Vancouver Early Music Festival opens with an emotional and Lovesick journey
An Early Music Vancouver production, as part of the Vancouver Early Music Festival. At UBC’s Roy Barnett Recital Hall on Sunday, July 29
Willie Nelson’s “Crazy” was an unusual choice as encore to an evening of songs from Italian masters of the early Baroque, but an inspired one. Soprano Ellen Hargis and harpsichordist Christopher Bagan left members of the audience for Lovesick with a smile and a sense of continuity of theme that spanned four centuries.
For the opening concert of this year’s Vancouver Early Music Festival, Hargis delineated six stages for the titular malady—heartache, jealousy, madness, insomnia, death, and cure. Death was, of course, figurative, and Hargis played with the hyperbolic language of the songs, from the first attacking “Ohimè” (“Alas”) of Claudio Monteverdi’s “Ohimè, ch’io cado” to Nelson’s bout of more recent self-flagellation.
Hargis found a fine equilibrium between drawing out the exaggeration of the words for their humour and treating them with the same seriousness as the sublime music by Monteverdi and his contemporaries. She used operatic gesture with the many hues of her voice to express the mannered torments of the lovers, especially in her delivery of the anonymous composition “S’io son pazzo”, with the feistily defiant opening verse and chorus, “If I am mad what is it to you?”.
To let some air into the emotional hothouse of the songs, Bagan performed a series of toccatas and other instrumental pieces on harpsichord and a beautifully toned chamber organ. Alas, the harpsichord, too, seemed to succumb to the prevailing ailment and needed retuning during the intermission.
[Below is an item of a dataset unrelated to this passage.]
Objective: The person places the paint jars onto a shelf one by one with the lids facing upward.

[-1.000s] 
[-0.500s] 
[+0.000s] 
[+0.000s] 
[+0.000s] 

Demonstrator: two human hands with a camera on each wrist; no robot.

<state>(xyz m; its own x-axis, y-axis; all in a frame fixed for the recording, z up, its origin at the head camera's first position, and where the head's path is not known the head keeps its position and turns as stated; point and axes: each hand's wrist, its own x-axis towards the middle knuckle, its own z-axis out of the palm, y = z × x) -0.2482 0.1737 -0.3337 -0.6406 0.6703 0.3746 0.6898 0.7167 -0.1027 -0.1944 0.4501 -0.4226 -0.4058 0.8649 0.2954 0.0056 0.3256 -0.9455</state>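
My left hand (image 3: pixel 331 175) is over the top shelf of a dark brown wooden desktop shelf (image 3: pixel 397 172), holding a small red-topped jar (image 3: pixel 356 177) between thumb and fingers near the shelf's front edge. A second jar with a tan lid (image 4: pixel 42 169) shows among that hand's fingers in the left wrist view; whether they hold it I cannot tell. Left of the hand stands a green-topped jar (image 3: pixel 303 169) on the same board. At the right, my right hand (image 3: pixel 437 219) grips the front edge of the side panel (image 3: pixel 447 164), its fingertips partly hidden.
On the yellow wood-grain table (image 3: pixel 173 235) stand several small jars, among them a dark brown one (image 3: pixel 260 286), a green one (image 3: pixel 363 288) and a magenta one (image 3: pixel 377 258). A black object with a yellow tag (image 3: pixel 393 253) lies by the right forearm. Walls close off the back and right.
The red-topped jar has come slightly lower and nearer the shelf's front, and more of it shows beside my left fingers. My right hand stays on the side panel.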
Not all the lovers were pining males. Venetian composer Barbara Strozzi contributed the superb “Tradimento” (“Betrayal”), in which the smitten one is betrayed by love and hope. Strozzi herself sends up the melodrama: “The evil plan has reached the point/That I’ve discovered/I rather like the idea”.
After the florid death wish of Monteverdi’s “Voglio di vita uscir” (“I want to leave life”), the roller coaster of lovesickness came rattling to an end with a cure—well, supposedly so. Hargis was again at her expressive best with “Così me disprezzate?” by Girolamo Frescobaldi, who contributed five compositions to the evening. The wounded lover breaks off the relationship, vowing his perfidious mistress will suffer the same fate, feel terrible regret for “killing” him, and soon see her beauty wither, leaving the last laugh to him. But on Sunday evening, it was Hargis and Bagan who got it, with their torchy baroque rendition of a country classic from the early ’60s.